Print, exactly as they stand, the lines below from the one that has "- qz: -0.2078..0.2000" to the one that has "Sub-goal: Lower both", inclusive, leaving out the pictures.

━━━━━━━━━━━━━━━━━━━━

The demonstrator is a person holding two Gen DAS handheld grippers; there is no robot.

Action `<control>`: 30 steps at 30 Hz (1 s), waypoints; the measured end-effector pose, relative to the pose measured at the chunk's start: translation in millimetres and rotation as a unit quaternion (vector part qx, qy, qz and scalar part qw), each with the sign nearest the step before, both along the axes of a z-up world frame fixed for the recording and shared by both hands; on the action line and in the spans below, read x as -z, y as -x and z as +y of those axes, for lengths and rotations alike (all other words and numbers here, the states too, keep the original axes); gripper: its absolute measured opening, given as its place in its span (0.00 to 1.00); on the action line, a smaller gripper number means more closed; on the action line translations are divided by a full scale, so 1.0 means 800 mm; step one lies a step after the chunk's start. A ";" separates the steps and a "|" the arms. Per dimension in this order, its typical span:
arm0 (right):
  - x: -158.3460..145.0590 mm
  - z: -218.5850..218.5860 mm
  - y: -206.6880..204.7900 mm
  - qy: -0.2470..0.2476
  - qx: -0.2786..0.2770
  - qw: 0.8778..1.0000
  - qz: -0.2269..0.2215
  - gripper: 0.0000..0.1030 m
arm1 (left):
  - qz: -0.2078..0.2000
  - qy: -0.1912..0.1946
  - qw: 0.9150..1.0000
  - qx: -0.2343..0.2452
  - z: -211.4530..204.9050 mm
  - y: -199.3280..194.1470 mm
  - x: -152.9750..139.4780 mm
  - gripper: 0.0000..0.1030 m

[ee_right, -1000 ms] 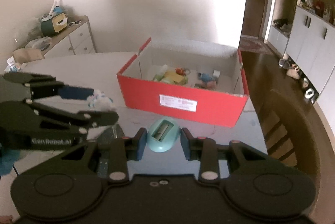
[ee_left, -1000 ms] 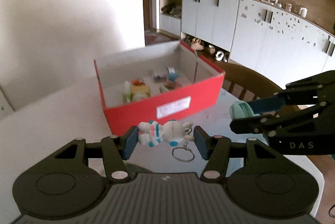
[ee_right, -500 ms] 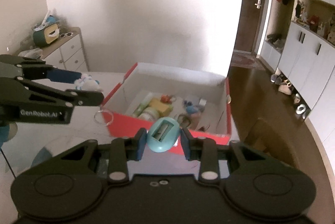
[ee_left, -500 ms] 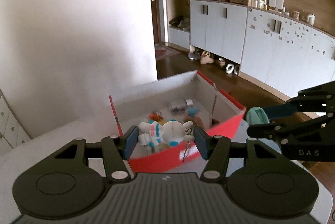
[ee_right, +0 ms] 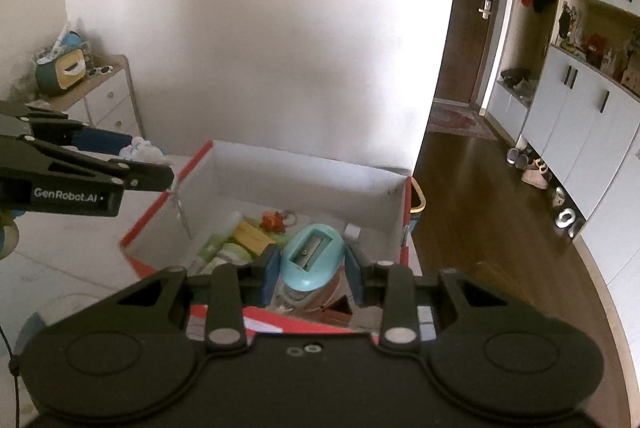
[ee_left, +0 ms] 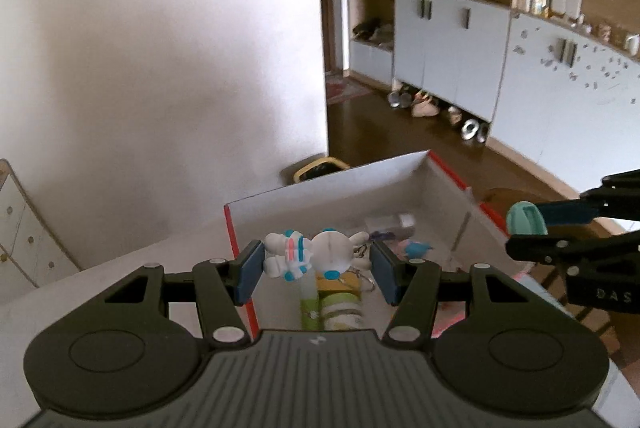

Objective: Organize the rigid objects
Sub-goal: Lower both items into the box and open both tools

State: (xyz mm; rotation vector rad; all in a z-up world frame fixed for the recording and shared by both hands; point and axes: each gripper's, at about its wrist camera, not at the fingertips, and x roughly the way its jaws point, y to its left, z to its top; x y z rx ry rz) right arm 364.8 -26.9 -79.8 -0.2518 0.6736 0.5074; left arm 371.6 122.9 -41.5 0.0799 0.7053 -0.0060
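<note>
Left gripper: we are clamping the astronaut keychain, centre frame, above the red box.
Right gripper: we are gripping the teal sharpener, lower centre, over the box's contents.

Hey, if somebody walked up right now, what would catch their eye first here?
Probably the red box, open on the table with small items inside. Above it, the left gripper holds a white astronaut keychain, and beside it the right gripper holds a teal pencil sharpener.
</note>
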 end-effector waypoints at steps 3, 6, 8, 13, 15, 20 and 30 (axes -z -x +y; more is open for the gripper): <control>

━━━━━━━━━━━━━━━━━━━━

** ANSWER SECTION **
  - qz: -0.2078..0.2000
  - qy: -0.1912..0.1946
  - qw: 0.9150..1.0000
  - qx: -0.2343..0.2452
  - z: -211.4530..204.9050 mm
  - y: -199.3280..194.1470 mm
  - x: -152.9750..139.4780 mm
  - gripper: 0.0000..0.1030 m

[ee_right, -1000 ms] 
[ee_left, -1000 ms] 
[ee_right, -500 ms] 
[ee_left, -500 ms] 
[ee_right, +0 ms] 
[ee_left, +0 ms] 

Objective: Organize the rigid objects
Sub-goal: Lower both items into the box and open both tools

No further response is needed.